# Streamlined Foreign Offshore Procedures.



## Mahoneyq (Mar 26, 2016)

So I was getting my documents ready for the Streamlined Foreign Offshore Procedures.


One of the points in the procedure is this,



> Include at the top of the first page of each delinquent or amended tax return and at the top of each information return "Streamlined Foreign Offshore" written in red to indicate that the returns are being submitted under these procedures. This is critical to ensure that your returns are processed through these special procedures.


Here the information return is the Schedule B and 8938 that I am filing. I wrote Streamlined Foreign Offshore on each page of the Form 8938. They were 40 pages in total. Is that the way to go?

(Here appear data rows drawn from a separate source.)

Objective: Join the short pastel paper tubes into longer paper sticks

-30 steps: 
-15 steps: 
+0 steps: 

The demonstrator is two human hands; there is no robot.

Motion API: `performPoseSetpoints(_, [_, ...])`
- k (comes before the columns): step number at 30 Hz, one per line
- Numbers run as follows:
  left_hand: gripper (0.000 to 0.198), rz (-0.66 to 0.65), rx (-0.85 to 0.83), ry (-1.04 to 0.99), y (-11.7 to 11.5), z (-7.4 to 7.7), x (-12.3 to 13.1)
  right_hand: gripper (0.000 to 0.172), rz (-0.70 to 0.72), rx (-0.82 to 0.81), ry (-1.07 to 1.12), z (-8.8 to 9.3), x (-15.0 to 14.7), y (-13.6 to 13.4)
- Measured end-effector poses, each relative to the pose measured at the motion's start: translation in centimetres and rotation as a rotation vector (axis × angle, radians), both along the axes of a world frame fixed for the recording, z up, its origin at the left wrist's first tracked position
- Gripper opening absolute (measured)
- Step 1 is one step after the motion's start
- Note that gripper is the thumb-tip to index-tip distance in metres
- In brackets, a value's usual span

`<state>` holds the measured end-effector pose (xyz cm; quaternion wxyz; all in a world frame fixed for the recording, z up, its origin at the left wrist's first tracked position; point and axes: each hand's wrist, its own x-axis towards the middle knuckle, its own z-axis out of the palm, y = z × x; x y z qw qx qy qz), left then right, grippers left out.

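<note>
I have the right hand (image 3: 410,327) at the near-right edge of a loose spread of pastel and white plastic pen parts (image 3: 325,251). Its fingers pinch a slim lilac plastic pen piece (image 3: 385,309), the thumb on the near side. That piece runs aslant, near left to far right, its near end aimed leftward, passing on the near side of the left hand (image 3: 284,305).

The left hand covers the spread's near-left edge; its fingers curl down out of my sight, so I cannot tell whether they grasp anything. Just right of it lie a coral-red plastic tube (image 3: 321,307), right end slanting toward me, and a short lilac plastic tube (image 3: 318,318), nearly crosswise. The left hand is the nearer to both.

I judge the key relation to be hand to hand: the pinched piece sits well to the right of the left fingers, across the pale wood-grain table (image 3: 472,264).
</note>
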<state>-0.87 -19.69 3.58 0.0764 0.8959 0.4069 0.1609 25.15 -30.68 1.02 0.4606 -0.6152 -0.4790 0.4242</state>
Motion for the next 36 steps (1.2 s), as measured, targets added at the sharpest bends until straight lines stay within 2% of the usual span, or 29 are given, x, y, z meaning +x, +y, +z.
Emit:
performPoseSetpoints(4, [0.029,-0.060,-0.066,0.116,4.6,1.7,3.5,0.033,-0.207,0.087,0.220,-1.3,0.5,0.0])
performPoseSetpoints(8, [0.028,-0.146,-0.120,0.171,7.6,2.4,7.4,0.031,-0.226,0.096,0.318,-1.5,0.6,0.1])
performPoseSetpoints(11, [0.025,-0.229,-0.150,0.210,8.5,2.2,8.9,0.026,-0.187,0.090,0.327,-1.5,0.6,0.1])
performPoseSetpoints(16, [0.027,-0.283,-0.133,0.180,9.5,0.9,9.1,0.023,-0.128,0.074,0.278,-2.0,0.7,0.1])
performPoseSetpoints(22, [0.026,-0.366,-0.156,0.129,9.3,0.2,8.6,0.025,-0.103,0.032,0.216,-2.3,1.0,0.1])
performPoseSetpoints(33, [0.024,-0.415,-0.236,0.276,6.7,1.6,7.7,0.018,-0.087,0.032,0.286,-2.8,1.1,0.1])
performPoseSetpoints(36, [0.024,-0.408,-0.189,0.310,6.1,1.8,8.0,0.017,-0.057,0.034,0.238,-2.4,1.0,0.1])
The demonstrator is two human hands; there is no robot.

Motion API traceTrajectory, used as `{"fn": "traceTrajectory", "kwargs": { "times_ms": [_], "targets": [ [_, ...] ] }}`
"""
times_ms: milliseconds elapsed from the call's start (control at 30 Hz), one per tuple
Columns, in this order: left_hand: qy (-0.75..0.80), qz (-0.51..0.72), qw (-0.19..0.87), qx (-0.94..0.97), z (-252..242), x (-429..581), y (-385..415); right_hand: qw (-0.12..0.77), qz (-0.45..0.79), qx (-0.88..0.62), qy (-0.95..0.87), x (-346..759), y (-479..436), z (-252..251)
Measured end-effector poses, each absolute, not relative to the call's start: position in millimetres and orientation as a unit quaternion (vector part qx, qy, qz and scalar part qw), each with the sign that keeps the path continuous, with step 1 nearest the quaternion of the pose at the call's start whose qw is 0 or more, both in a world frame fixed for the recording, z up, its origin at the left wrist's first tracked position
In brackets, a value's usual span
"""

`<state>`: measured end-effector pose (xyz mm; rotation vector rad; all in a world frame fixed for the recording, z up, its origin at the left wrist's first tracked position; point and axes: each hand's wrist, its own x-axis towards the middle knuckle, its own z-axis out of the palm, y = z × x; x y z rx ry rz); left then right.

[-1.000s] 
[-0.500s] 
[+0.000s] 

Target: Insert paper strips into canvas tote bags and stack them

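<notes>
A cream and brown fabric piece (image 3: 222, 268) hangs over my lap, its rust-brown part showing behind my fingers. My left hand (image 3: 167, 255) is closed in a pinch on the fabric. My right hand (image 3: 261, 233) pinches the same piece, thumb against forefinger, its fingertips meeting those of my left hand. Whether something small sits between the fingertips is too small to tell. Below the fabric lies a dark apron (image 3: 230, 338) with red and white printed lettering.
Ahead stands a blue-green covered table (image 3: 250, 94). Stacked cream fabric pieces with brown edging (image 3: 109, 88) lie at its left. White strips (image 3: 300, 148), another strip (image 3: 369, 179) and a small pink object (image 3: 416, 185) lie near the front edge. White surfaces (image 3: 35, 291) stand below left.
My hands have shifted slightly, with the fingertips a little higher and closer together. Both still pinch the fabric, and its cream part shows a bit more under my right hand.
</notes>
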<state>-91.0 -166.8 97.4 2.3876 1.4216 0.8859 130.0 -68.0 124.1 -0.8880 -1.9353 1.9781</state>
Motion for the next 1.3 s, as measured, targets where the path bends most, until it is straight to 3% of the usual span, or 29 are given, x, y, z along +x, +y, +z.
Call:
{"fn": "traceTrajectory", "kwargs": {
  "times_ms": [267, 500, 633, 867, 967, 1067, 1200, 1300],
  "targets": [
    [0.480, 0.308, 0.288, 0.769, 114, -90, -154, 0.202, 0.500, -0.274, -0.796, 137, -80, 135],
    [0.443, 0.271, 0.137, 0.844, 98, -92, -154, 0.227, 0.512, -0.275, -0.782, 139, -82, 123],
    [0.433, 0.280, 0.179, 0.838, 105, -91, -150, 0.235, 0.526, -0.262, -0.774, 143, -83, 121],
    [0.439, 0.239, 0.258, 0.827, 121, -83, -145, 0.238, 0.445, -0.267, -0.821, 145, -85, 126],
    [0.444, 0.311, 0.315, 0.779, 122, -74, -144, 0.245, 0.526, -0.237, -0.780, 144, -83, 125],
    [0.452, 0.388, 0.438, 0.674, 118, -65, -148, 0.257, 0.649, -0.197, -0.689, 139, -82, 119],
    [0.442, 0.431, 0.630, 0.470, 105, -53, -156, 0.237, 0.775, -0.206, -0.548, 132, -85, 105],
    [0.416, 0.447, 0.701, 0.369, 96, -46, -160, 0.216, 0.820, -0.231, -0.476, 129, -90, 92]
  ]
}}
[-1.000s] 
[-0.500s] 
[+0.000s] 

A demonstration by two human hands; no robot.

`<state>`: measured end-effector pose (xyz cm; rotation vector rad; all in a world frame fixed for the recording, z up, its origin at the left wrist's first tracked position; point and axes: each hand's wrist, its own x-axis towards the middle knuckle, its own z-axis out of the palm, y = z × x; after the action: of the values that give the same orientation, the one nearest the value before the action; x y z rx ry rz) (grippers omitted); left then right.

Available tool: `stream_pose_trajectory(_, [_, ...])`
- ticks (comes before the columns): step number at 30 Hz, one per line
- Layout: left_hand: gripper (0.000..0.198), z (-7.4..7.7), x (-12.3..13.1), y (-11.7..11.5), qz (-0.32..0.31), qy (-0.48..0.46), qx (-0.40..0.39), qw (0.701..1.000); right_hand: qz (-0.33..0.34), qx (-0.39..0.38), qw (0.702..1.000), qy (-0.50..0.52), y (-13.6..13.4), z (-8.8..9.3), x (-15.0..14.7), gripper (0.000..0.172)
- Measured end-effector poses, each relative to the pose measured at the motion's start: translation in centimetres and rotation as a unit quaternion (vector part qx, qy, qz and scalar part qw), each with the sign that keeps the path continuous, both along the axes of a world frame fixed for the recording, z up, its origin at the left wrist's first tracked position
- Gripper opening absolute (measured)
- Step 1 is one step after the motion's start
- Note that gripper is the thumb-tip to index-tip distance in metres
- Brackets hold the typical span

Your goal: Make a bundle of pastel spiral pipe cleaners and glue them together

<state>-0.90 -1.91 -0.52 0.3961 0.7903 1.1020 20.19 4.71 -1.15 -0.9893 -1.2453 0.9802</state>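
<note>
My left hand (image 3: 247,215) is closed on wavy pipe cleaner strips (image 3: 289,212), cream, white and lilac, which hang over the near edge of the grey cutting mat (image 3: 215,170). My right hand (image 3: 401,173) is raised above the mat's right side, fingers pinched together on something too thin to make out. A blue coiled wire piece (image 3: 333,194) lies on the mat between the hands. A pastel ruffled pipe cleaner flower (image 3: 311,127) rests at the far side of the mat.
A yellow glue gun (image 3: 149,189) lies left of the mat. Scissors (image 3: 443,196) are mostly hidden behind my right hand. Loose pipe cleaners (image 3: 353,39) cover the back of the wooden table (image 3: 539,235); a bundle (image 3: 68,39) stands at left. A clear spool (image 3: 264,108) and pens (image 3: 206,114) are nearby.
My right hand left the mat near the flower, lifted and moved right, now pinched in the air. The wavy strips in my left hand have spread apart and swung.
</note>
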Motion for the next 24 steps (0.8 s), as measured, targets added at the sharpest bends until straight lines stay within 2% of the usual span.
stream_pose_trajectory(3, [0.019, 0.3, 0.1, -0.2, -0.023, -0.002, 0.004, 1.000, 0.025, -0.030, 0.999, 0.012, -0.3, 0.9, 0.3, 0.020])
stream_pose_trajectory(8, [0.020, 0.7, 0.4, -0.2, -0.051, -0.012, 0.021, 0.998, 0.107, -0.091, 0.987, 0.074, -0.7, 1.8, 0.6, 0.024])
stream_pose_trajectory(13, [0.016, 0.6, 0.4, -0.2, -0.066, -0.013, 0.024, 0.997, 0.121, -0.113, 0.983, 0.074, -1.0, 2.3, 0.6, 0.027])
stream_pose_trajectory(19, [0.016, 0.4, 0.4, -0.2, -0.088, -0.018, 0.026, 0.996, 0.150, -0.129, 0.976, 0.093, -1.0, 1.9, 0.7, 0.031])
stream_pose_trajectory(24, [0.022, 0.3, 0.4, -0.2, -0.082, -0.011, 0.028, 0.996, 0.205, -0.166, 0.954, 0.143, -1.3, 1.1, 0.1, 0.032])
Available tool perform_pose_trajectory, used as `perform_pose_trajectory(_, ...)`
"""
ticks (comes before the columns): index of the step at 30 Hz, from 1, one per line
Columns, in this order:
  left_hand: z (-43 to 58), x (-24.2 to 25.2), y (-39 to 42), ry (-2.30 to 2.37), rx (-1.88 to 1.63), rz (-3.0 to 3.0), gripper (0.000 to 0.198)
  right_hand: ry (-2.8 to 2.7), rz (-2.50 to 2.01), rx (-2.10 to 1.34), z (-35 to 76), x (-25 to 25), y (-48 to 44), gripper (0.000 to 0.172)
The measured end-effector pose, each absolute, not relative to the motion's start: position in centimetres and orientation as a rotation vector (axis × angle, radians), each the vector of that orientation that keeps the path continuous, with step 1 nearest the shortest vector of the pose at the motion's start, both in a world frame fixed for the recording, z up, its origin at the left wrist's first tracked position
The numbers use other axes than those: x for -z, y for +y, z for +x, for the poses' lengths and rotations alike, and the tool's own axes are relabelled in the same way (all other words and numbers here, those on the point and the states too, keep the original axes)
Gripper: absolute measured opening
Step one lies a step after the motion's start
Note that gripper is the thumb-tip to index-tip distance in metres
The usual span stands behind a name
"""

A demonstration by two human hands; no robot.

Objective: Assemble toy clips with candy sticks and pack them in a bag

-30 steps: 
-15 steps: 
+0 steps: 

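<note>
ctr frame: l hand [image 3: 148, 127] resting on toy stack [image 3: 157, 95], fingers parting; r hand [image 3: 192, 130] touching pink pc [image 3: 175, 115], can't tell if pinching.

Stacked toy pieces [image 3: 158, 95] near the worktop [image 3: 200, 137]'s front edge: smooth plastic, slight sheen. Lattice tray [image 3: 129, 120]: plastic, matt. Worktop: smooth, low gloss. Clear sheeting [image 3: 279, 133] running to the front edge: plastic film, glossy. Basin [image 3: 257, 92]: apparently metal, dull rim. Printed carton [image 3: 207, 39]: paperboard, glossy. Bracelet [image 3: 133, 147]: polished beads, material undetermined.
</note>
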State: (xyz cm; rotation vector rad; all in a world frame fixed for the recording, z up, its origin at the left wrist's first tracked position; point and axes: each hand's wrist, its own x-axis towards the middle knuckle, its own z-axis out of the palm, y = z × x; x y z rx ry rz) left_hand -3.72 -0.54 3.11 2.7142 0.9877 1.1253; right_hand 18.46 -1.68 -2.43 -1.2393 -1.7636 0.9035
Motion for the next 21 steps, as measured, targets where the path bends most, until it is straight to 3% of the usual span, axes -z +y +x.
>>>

> Complete and sign a statement on the Certification by U.S. Person Residing Outside of the U.S. certifying (1) that you are eligible for the Streamlined Foreign Offshore Procedures; (2) that all required FBARs have now been filed (see instruction 8 below); and (3) that the failure to file tax returns, report all income, pay all tax, and submit all required information returns, including FBARs, resulted from non-willful conduct. You must submit the original signed statement and you must attach copies of the statement to each tax return and information return being submitted through these procedures. You should not attach copies of the statement to FBARs. Failure to submit this statement, or submission of an incomplete or otherwise deficient statement, will result in returns being processed in the normal course without the benefit of the favorable terms of these procedures.


So yeah , about this. It says to submit the original as well as copy attached to each tax return. In my case I am just amending 2014 taxes. So it would be the original and a copy. So do i just photo copy the original or print out another one and sign it again. Also it says to "attach" to the tax return. So do i just staple it/use an office pin to attach it to the 1040x on the last page after the 8938?


I know the questions are bit too Amateur but I don't wanna get into any trouble so I figured i'd just ask.


----------